Localization and Internationalization of R
Hints to R users in non-English speaking countries

Page Contents (Last modified 10, August, 2003 by S. Mase)

This site is based on the PukiWiki system, a Japanese variant of Wiki (Internet collaboration) system. It was established in June, 2003 by courtesy of M. Okada (Tsukuba University, Japan). Its aim is the exchange and the accumulation of Japanese informations (documents and tips) on R. It has been quite successful so far getting supports of isolated and hidden Japanese R users. Other pages are written solely in Japanese and your browser may not display it correctly.

Feedbacks and reports are welcome, inquiries and/or complains not. Since I am poor both in these wizardry skills and in technical English, please don't expect re-feedbacks or replies from me. Please do not send mails personally to E. Nakama (he prefers C language to E(nglish) language) or M. Okada. If you (from abroad) want ot make a comment on this page, please put it in the companion comment page CommentsOnI18nOfR. However, I cannot guarantee replies you hope. For Japanese comments, please use the page JapaneseCommentOnI18nOfR.

(1) Introduction

This page is for "L10N" (Localization) and "i18n" (internationalization) patches for R by E. Nakama and M. Okada. They succeeded in "making R speak Japanese". Although they are still incomplete, we hope they will give useful hints to many R users in multi-bytes character countries like Japan. Please study their patches yourself carefully if you are interested in.

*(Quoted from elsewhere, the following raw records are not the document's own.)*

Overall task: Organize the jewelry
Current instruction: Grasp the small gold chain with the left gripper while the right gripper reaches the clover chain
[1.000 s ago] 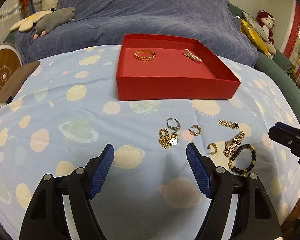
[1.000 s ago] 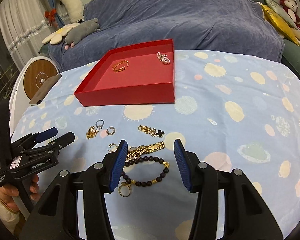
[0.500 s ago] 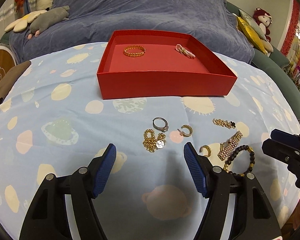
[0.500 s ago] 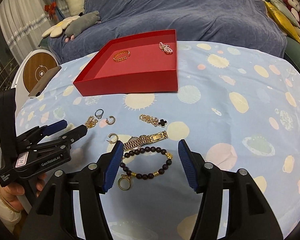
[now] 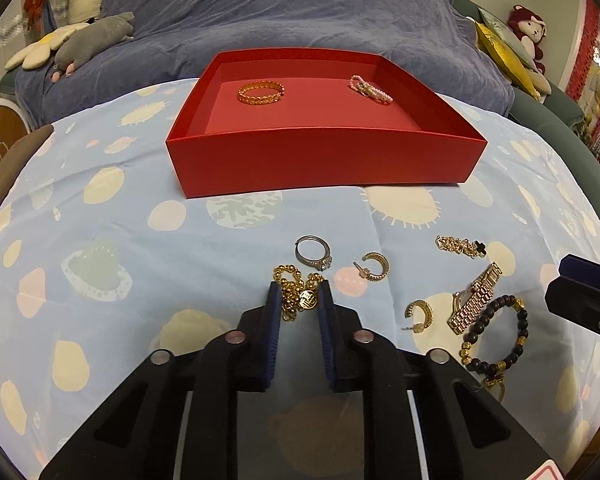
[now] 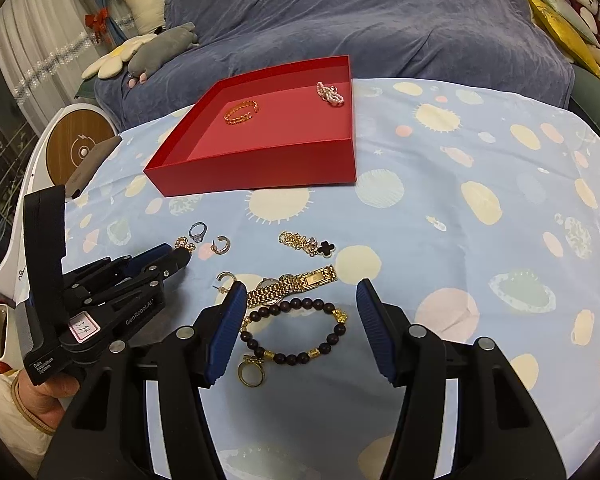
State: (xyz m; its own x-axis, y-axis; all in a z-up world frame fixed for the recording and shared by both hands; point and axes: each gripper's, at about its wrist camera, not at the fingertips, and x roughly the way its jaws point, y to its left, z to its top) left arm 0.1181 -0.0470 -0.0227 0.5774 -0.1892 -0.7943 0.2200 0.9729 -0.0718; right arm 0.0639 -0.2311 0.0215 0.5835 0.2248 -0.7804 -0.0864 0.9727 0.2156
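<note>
The left gripper [image 5: 299, 300] is low over the spotted cloth [image 5: 112, 208], its jaws closing, now only a narrow gap apart, with the gold chain [image 5: 296, 292] and its round charm between the blue pads [image 5: 274, 320]; the pads seem to touch the chain's sides, though a firm grip cannot be told. The chain's far loops stick out beyond the fingertips, just short of the silver ring [image 5: 314, 254]. A gold hoop earring [image 5: 374, 266] lies just right of the ring, a second hoop [image 5: 420, 314] nearer, to the gripper's right. The right gripper [image 6: 300, 320] hovers with jaws about half apart and holds nothing; the bead bracelet [image 6: 296, 330] lies on the cloth between its pads, touching neither, with the gold watch [image 6: 292, 284] just beyond and a gold ring [image 6: 251, 372] by the left pad. A clover chain [image 6: 306, 244] lies farther out. The red box [image 5: 324, 160] stands beyond all this, holding a gold bangle [image 5: 261, 92] and a pearl piece [image 5: 370, 90].
</note>
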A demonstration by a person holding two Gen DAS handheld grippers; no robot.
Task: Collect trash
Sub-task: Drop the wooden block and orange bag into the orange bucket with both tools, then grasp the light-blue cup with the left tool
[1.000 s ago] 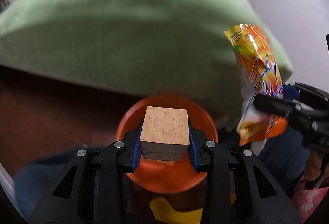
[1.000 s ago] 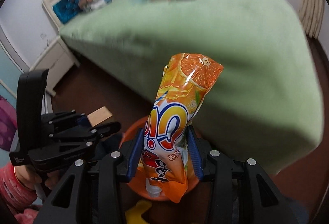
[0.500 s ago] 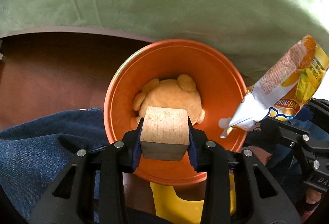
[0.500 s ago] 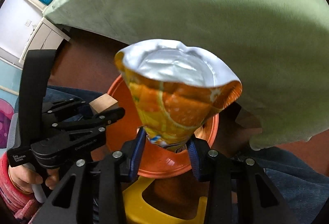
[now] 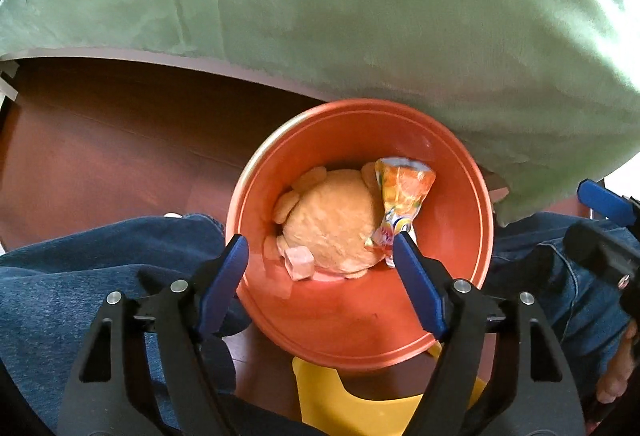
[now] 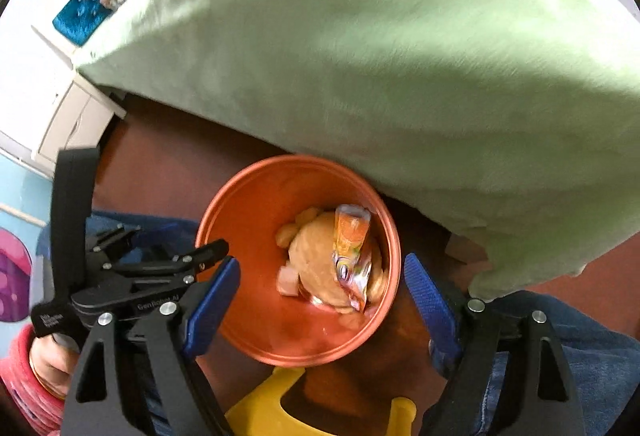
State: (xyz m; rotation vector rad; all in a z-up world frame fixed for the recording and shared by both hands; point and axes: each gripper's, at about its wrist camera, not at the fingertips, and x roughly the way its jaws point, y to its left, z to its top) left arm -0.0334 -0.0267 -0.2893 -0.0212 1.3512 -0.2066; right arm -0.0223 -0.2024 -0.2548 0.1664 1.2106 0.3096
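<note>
Ahead of you a green cloth (image 5: 360, 16) drapes the bench; below it lie dark wooden floor (image 5: 100, 156) and a yellow stool (image 5: 360, 412).

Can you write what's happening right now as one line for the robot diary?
left gripper: opening, empty | right gripper: opening, empty | wooden block, juice pouch: in orange bin

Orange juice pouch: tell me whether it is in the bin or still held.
In the bin. The orange juice pouch lies inside the orange bin, leaning on a tan plush toy; the right gripper has nothing between its opening jaws.
</note>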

It is probably necessary to explain to R users in single-byte character countries our specific difficulties in using R in Japan (as well as other multi-bytes character countries such as China, Korea, etc). In Japan, we use several completely different sets of characters simultaneously and interchangeably;

Already complex enough, isn't it? But the story does not end yet. Throughout the period of adapting computer technologies into Japan, several incompatible kinds of character coding systems assigning byte-codes to above Japanese characters were proposed and are still in use in parallel. Three main coding systems in use now are:

We have to add relatively new international codes such as UNICODE. One Japanese character is represented by 1 to 3 bytes (EUC-TW seems to have 4-bytes code partially). Further It may be necessary to note that Japanese PCs have only alphabetic keyboards which can be used also as Hira-Kana keyboards. Inputs of Japanese phrases are done first as alphabets (or Hira-Kana's) corresponding to Japanese phrases phonetically and, then, a special software called FEP (Front End Processor) translates them into final Japanese phrases. Since most alphabetic (phonetic) representations correspond to several Kanji words, it it usually necessary to choose correct ones from candidates FEP suggests.

(2) Japanese and R

Regretfully, R has not such a popularity as it should deserve in Japan now. One of main reasons, I think, is that R cannot handle Japanese. The use of Japanese of the present R is confined to:

But, as explained above, we want and have to use about three thousands of characters as object names, in file IO, and, in particular, as graphical objects such as titles. This prevents Japanese end-users from using R. Why not use English, you might ask. The reason is simple, ordinary Japanese are in general poor in English.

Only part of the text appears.